Victoria Coeln (born 20 December 1962, Vienna, Austria)
is an Austrian artist who lives and works in Vienna. Her work centers around how light, space and colour are perceived.

Biography 

Coeln studied Stage Design at the Academy of Fine Arts Vienna as well as Mathematics at the University of Vienna and the Vienna University of Technology between 1981 and 1985. After graduating, she assisted the set-designer Günther Schneider-Siemssen between 1986–1989 and built sets commissioned by European operas, advertisements and music videos. Within this field of work she began to realize her fascination with light and began to specialize.

She is best known for her large-scale, immersive, light installations that have been showcased on some of Vienna's most celebrated buildings.

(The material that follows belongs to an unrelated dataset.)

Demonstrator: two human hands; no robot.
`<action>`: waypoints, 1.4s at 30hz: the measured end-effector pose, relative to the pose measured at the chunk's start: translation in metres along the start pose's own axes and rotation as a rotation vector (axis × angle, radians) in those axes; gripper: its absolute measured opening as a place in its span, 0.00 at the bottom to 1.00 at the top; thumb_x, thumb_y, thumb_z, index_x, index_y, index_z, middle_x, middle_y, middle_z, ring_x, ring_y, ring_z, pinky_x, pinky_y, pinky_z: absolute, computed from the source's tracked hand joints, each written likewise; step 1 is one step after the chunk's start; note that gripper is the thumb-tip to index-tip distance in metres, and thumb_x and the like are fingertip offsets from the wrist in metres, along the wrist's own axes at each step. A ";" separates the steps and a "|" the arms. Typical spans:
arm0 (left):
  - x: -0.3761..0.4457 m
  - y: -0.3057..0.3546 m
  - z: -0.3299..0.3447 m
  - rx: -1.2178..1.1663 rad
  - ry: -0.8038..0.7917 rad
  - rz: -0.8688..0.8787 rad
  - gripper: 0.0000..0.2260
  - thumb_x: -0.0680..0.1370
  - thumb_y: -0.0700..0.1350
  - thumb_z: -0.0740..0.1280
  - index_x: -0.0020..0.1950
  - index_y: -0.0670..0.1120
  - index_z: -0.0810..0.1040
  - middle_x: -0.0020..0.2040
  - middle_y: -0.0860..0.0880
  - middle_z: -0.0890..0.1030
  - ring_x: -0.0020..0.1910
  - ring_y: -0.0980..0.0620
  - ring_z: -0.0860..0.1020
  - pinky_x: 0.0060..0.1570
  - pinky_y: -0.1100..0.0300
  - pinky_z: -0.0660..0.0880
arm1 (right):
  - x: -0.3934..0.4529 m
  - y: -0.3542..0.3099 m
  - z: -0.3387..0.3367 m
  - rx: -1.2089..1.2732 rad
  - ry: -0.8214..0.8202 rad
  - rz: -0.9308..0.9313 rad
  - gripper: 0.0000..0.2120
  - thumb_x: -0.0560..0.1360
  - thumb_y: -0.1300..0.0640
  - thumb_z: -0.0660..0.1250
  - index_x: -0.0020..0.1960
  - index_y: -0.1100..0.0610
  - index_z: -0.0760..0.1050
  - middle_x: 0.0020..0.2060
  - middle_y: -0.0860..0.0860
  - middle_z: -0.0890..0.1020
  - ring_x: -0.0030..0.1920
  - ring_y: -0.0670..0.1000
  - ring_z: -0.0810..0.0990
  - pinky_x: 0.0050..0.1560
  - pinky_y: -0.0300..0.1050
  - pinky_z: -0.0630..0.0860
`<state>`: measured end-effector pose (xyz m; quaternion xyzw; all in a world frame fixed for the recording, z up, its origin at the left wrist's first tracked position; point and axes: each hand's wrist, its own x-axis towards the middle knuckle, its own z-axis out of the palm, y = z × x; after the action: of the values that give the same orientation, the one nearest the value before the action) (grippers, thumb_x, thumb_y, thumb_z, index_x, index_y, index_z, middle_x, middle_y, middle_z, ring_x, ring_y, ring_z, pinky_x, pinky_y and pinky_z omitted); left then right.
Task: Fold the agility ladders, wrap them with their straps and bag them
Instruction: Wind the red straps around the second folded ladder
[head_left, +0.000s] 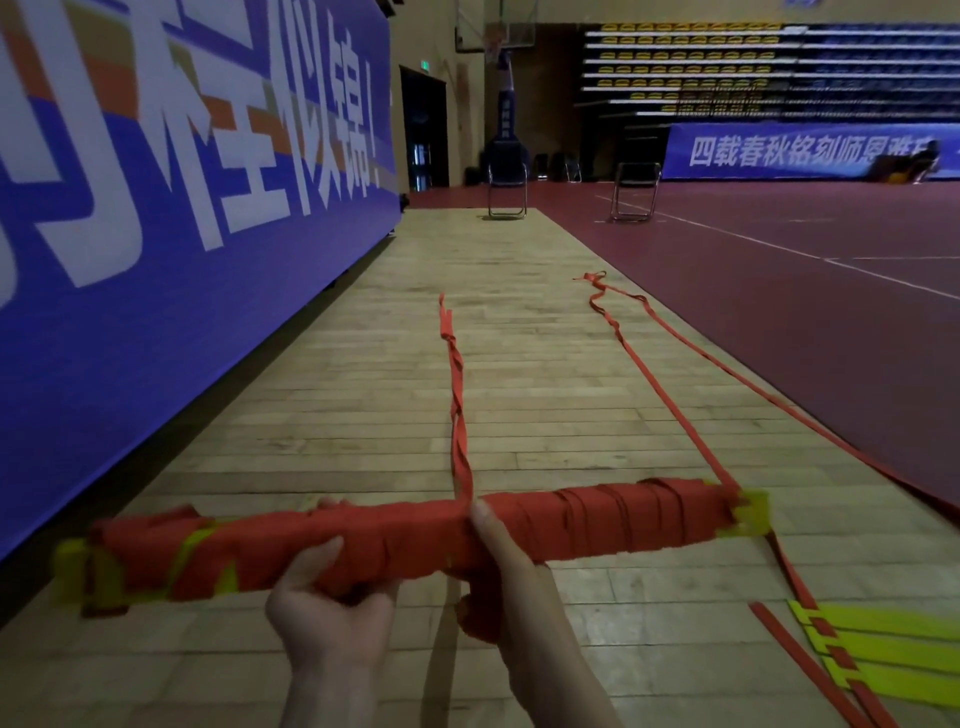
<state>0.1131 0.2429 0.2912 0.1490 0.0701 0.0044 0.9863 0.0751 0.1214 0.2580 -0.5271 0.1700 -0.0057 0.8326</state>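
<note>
Ladder bundle (410, 540), folded and mostly wound in red strap, lay level across your view above the wooden floor (363, 405), held up by both your hands. Your left hand (332, 597) cupped it from below, fingers curled over its far edge. Your right hand (498, 561) gripped its middle, thumb up its near face. Two loose red strap tails (457, 405) ran from the bundle away along the floor. Right of the bundle lay another ladder (883, 649), yellow rungs flat.
</note>
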 end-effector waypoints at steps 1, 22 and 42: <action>0.002 -0.001 -0.003 -0.026 -0.104 -0.018 0.29 0.38 0.40 0.76 0.39 0.48 0.85 0.39 0.52 0.84 0.45 0.52 0.83 0.57 0.43 0.74 | 0.004 0.000 0.002 0.083 -0.030 0.032 0.36 0.56 0.31 0.76 0.50 0.59 0.81 0.33 0.52 0.83 0.27 0.50 0.75 0.30 0.42 0.70; 0.010 0.008 -0.016 0.110 -0.347 -0.022 0.29 0.49 0.38 0.77 0.50 0.52 0.82 0.54 0.54 0.82 0.56 0.51 0.80 0.54 0.49 0.77 | -0.006 0.000 0.014 0.244 -0.079 0.100 0.25 0.66 0.35 0.70 0.46 0.57 0.76 0.33 0.52 0.75 0.28 0.48 0.69 0.33 0.43 0.66; -0.007 -0.004 -0.011 0.231 -0.008 0.062 0.11 0.69 0.35 0.67 0.45 0.50 0.79 0.37 0.50 0.81 0.41 0.50 0.79 0.45 0.56 0.76 | 0.007 0.014 0.024 0.331 0.065 -0.024 0.20 0.65 0.42 0.75 0.46 0.57 0.78 0.31 0.51 0.75 0.25 0.48 0.71 0.32 0.45 0.68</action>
<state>0.1045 0.2420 0.2807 0.2636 0.0618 0.0262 0.9623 0.0868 0.1475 0.2531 -0.3845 0.1873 -0.0607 0.9019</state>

However, she doesn't only work three-dimensionally and has also created a two-dimensional image space series.

Her etching into dichroic glass slides is reminiscent of the preparation of printing plates in traditional engraving techniques, however, she uses the glass plates as filters through which to project light.

She builds polychrome light spaces that she calls "Chromotopes" that are developed on-site and installed temporarily or permanently in public outdoor and interior spaces. Coeln's natural chromotopes are built on the basis of sunlight illuminating her filters, while the artificial require projectors.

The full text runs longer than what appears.